Your task: Search the entries for the word "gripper". Copy every line that holds it.

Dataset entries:
__________

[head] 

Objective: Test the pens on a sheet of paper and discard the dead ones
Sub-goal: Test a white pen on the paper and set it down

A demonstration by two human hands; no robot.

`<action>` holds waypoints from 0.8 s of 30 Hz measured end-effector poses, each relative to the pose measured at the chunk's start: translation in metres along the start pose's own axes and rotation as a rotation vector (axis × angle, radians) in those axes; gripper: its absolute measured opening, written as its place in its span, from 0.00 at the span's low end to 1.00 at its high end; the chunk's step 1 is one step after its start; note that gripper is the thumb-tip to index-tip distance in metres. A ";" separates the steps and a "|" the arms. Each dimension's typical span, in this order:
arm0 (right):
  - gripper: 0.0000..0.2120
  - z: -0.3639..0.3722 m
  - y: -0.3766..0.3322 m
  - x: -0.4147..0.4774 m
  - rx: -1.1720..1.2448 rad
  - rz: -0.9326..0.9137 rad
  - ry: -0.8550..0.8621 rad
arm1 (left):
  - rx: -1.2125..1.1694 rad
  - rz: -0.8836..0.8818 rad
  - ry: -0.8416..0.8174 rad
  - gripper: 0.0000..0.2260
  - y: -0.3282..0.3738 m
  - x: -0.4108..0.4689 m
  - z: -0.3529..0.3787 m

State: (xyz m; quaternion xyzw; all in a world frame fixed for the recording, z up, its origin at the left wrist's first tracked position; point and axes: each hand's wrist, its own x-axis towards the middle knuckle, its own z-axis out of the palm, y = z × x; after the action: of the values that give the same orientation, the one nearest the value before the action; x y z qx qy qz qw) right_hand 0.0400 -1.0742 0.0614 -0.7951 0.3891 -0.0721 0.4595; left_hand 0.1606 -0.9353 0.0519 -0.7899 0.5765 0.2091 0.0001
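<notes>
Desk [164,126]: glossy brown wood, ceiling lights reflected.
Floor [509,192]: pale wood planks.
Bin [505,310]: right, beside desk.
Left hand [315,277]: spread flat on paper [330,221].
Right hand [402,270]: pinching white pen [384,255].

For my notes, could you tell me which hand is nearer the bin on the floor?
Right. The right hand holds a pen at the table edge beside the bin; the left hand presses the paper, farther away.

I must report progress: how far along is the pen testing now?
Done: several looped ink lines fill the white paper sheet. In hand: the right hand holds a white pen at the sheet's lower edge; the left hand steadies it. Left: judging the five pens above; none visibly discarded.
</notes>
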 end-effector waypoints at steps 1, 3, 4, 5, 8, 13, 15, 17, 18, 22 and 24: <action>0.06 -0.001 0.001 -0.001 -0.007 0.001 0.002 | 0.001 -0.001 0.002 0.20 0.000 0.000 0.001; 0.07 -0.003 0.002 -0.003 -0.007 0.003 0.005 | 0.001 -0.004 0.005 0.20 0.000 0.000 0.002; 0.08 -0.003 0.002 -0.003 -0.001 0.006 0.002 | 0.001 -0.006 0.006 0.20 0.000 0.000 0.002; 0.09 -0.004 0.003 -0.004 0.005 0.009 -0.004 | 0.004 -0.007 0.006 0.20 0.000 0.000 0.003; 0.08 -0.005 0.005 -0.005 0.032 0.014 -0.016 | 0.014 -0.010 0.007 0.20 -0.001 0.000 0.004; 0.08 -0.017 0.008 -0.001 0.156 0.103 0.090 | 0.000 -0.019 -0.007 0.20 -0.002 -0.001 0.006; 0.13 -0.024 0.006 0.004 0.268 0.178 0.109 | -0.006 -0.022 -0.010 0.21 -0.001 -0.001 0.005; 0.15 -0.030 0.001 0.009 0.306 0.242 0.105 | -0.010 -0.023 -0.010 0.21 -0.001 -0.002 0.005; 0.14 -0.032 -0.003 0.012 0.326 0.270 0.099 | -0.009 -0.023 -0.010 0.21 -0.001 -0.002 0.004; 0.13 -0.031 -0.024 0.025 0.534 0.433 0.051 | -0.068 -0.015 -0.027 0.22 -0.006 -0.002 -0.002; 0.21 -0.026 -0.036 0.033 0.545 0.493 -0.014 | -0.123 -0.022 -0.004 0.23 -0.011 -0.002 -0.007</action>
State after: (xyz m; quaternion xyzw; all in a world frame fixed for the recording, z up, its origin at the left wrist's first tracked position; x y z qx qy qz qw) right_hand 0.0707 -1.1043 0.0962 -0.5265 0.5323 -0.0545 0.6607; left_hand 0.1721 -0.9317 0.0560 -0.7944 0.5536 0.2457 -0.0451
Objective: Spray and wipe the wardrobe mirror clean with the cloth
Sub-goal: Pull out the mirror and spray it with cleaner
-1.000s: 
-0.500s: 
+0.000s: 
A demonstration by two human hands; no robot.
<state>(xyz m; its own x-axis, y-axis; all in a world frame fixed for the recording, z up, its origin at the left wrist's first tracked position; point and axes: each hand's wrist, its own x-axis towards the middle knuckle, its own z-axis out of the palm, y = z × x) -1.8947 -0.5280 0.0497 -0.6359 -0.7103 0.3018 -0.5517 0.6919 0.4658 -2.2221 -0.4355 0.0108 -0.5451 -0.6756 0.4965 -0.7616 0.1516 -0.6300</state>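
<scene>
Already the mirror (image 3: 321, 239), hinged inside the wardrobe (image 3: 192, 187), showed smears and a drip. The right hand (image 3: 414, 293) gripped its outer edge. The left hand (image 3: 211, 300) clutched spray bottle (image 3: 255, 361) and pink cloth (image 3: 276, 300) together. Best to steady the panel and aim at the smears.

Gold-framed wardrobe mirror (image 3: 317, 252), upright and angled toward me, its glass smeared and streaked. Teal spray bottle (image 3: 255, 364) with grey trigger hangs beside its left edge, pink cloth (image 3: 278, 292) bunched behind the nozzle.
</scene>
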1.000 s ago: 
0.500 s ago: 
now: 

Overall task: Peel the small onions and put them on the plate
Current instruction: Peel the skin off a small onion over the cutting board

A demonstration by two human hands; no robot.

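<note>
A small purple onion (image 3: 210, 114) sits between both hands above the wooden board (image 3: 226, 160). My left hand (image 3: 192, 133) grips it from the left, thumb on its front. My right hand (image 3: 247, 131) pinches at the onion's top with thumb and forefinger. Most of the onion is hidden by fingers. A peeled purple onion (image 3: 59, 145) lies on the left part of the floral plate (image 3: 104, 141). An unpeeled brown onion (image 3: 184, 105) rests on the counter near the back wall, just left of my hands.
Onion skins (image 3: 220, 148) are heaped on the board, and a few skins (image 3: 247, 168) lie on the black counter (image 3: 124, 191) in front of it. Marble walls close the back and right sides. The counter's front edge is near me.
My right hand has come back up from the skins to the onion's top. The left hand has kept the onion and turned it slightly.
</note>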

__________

Completed task:
`<action>` holds waypoints from 0.8 s of 30 Hz measured end-effector poses, each relative to the pose measured at the chunk's start: translation in metres along the start pose's own axes and rotation as a rotation vector (axis × angle, radians) in those axes; gripper: its absolute measured opening, written as its place in its span, from 0.00 at the span's low end to 1.00 at its high end; the chunk's step 1 is one step after its start; note that gripper is the thumb-tip to index-tip distance in metres. A ";" separates the steps and a "|" the arms. Each dimension's typical span, in this order:
  - gripper: 0.0000..0.2120
  - gripper: 0.0000..0.2260

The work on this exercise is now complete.